Work item
Write out again, exactly, the lines of the listing below from the first one through the one that contains "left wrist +", and no other lines.
====================
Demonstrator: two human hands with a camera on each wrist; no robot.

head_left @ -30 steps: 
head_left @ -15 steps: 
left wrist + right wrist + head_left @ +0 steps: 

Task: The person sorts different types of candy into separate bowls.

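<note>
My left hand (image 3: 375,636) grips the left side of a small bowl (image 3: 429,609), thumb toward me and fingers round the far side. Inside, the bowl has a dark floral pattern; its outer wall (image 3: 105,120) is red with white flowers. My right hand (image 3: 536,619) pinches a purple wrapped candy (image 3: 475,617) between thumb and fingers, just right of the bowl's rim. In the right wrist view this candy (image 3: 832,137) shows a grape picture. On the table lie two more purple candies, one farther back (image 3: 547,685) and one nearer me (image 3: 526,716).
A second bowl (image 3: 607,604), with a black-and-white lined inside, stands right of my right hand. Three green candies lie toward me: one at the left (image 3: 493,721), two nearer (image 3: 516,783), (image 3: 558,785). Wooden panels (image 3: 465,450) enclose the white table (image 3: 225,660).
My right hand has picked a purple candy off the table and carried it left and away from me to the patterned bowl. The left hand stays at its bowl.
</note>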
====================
Result
Demonstrator: two human hands with a camera on each wrist; no robot.

head_left @ -30 steps: 
head_left @ -15 steps: 
left wrist + right wrist + head_left @ +0 steps: 

The exercise is now complete.